Justiça não pode julgar critérios de prova de concurso

Não compete ao Judiciário apreciar os critérios usados pela Administração na formulação, correção e atribuição de notas nas provas de concurso público. O entendimento é da 1ª Turma do Superior Tribunal de Justiça. A Turma não acolheu o recurso de candidatos gaúchos que queriam anular quatro questões de uma prova.

Os candidatos recorreram ao STJ contra a decisão do Tribunal de Justiça do Rio Grande do Sul. A segunda instância considerou “ser defeso ao Poder Judiciário manifestar-se acerca dos critérios de correção e interpretação das questões do concurso, tarefa esta adstrita à Banca Examinadora e seus respectivos relatores”.

O argumento dos candidatos é de que participaram de todas as etapas do concurso público. Sustentaram, ainda, que na prova objetiva existem, pelo menos, quatro questões flagrantemente nulas — uma delas por erro formal grave e as demais por exigirem matérias não previstas no edital.

A relatora, ministra Denise Arruda, apreciou cada um dos argumentos levantados pelos candidatos e concluiu que, no caso específico, é pacífica a jurisprudência do STJ no sentido de que, em matéria de concurso público, a competência do Poder Judiciário se limita ao exame da legalidade das normas instituídas no edital e dos atos praticados na realização do concurso. É proibido o exame dos critérios de formulação de questões, de correção de provas e de atribuição de notas aos candidatos, matérias cuja responsabilidade é da banca examinadora.

RMS 19.353

Carlos disse:
01 de março de 2007 às 22:46

Um dia o STJ volta a enxergar. (não escrevo no sentido de generalizar). Há excelentes Decisões, mas há algumas que era melhor nem ser publicada.

E se derem como certa uma resposta que contraria a LEI ou a CF. O Judiciário não pode verificar questões OBJETIVAS de concurso? Como assim?

Quer dizer que o examinador pode dar nova redação a um artigo de lei por ex. e o candidato vai ser reprovado em função do EGO do examinador?

Questões onde há DUAS respostas certas e o examinador entende que há só uma. No meu entender o Poder Judiciário em alguns casos deve intervir após provocação da pessoa que se sentiu lesada.

Tem concurso que até hoje não prevê recurso.

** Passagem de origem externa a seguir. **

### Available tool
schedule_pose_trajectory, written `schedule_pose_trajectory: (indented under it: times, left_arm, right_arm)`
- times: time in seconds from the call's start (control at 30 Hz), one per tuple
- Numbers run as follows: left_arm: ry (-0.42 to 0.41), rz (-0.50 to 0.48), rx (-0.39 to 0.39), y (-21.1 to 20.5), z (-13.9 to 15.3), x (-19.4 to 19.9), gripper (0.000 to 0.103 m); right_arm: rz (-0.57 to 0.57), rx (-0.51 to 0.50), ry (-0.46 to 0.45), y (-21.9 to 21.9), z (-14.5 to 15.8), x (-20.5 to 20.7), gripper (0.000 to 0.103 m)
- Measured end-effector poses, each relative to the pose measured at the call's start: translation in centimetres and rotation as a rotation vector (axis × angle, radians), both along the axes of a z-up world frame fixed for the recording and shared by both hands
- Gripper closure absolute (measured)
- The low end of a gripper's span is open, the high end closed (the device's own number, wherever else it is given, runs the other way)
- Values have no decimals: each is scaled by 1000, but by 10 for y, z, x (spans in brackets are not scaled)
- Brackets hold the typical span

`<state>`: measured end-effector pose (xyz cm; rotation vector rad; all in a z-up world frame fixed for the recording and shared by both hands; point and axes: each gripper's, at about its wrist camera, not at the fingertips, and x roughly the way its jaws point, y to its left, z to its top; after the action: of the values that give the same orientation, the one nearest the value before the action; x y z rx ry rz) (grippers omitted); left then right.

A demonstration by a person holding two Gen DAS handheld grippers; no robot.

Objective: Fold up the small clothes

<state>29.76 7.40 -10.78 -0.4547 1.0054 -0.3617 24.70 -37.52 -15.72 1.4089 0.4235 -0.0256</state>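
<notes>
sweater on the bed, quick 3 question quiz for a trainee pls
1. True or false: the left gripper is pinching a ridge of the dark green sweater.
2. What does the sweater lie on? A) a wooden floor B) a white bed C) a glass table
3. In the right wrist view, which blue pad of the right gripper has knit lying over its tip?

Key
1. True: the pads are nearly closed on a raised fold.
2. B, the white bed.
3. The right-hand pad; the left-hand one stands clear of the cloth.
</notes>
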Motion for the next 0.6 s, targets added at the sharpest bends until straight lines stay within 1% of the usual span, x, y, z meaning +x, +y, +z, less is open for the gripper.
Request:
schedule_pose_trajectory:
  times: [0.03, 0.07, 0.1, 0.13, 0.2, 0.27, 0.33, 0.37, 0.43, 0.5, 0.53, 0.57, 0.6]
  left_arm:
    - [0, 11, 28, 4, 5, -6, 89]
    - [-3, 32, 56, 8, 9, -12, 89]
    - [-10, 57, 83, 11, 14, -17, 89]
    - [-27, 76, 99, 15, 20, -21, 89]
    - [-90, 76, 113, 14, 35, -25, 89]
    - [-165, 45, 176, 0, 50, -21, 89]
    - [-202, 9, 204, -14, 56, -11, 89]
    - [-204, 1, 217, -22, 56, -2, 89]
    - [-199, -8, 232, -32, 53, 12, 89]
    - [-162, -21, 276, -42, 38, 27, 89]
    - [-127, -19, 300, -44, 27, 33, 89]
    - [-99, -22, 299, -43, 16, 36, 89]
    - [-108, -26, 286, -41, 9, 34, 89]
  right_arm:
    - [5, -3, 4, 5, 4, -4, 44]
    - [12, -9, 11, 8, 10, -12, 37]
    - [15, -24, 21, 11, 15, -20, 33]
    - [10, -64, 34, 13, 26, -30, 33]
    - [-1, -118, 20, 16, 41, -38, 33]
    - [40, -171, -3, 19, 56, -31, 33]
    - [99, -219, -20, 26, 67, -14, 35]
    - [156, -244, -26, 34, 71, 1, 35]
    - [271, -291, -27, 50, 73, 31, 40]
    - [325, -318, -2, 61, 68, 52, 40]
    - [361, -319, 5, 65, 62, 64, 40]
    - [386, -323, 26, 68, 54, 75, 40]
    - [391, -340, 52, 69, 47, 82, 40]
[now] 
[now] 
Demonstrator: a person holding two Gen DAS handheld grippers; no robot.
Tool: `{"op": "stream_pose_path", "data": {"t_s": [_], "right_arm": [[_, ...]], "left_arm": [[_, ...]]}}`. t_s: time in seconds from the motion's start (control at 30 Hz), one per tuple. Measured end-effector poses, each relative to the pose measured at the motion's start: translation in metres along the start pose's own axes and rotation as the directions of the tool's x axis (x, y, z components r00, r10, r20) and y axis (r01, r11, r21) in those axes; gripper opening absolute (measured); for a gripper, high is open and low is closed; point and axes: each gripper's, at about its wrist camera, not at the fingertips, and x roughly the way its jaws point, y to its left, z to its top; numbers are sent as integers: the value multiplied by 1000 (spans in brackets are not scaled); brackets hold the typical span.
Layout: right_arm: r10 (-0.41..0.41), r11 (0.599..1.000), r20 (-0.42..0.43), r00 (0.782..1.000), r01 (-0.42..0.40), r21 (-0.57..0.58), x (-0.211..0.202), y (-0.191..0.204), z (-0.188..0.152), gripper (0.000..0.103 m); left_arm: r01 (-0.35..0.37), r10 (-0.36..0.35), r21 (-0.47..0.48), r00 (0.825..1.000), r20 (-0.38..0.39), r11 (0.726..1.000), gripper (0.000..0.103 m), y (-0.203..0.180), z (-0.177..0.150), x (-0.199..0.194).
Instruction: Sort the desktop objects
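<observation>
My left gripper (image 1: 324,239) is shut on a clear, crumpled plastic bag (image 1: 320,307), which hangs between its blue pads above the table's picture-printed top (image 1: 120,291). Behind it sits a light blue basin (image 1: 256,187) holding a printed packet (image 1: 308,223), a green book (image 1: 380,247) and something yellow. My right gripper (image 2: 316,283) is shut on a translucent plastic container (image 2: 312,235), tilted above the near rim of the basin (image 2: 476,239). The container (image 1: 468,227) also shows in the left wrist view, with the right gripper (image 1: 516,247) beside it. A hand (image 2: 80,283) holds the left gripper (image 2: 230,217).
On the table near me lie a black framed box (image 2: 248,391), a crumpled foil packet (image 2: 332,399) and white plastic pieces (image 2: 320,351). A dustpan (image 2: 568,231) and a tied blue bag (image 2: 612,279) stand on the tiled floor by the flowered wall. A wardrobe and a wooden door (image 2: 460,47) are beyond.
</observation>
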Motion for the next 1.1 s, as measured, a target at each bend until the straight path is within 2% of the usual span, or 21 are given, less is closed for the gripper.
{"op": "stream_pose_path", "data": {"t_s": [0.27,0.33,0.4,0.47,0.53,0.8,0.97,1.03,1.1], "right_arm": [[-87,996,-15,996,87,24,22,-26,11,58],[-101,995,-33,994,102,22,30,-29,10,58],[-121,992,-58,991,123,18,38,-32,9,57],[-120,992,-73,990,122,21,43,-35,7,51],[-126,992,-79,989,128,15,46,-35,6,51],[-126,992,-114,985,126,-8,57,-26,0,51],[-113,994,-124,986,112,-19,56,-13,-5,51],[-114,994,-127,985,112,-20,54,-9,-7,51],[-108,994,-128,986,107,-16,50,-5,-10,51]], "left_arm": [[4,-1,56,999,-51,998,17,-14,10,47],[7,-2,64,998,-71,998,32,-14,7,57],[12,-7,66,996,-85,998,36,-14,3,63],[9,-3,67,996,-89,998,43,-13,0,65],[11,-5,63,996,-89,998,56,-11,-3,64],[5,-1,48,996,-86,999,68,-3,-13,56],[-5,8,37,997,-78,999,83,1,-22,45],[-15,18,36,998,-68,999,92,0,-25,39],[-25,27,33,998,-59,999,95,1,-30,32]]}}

Penso que se o candidato entra com um recurso sobre determinada questão e o examinador entende correta aquela questão, DEVE o examinador fundamentar, e não apenas dizer que indefere o recurso.

Quem sabe um dia possamos mudar esta Justiça ENGESSADA (não generalizando), que beneficia alguns que acham que sabem tudo. Acreditam que perguntando a um candidato, o que ele tem a dizer sobre determinada teoria que está em seu livro, ou seja, no livro do examinador, que só ele entende daquela forma, é determinar que o candidato será um bom profissional.

O que dirá o Poder Judiciário sobre a correção de 300 recursos em 3 dias? É possível?

Só para quem acredita em mágicas...

Carlos Rodrigues
berodriguess@ig.com.br

Alochio disse:
02 de março de 2007 às 01:31

Parece que o assunto não acaba!

1. A tal DISCRIÇÃO da banca! A "Posição da banca examinadora", em CONCURSO PÚBLICO onde está presente o PRINCÍPIO DA IMPESSOALIDADE ... é o fim da picada!

1.1. A "banca" até pode externar sua "posição pessoal": desde que na SELEÇÃO PARA SEUS ESCRITÓRIOS PRIVADOS.

2. Se é para ter POSIÇÃO DOUTRINÁRIA com alguma predileção, o EDITAL DEVE INDICAR BIBLIOGRAFIA. Se vai se privilegiar um ou outro tribunal, o EDITAL deve indicar: Jurisprudência do STF, STJ ....

2.1. A "matéria" não fica à DISCRIÇÃO da banca mas, fica VINCULADA AO EDITAL (INSTRUMENTO CONVOCATÓRIO).

3. Será que é PEDIR DEMAIS um pouco de DECÊNCIA, de ORGANIZAÇÃO e de RESPEITO PELO CANDIDATO??

4. Imaginem a pergunta objetiva:

QUAL A NATUREZA DO LANÇAMENTO TRIBUTÁRIO?
(a) declaratória
(b) constitutiva;
(c) mista;
(d) Nenhuma das respostas acima.

4.1. Dorme com um barulho desses?? Três alternativas possíveis! Com doutrina de boa cêpa defendendo cada posição!

4.2. O certo era EVITAR estas "pegadinhas". Mas não: a "banca" de "notáveis" sempre tem que aprontar das suas.

JB disse:
02 de março de 2007 às 18:44

JB. - MG.
Se a justiça não pode julgar um recurso público, quem pode? Já vi esse filme antes, quando é público o judiciário é covarde e nefasto.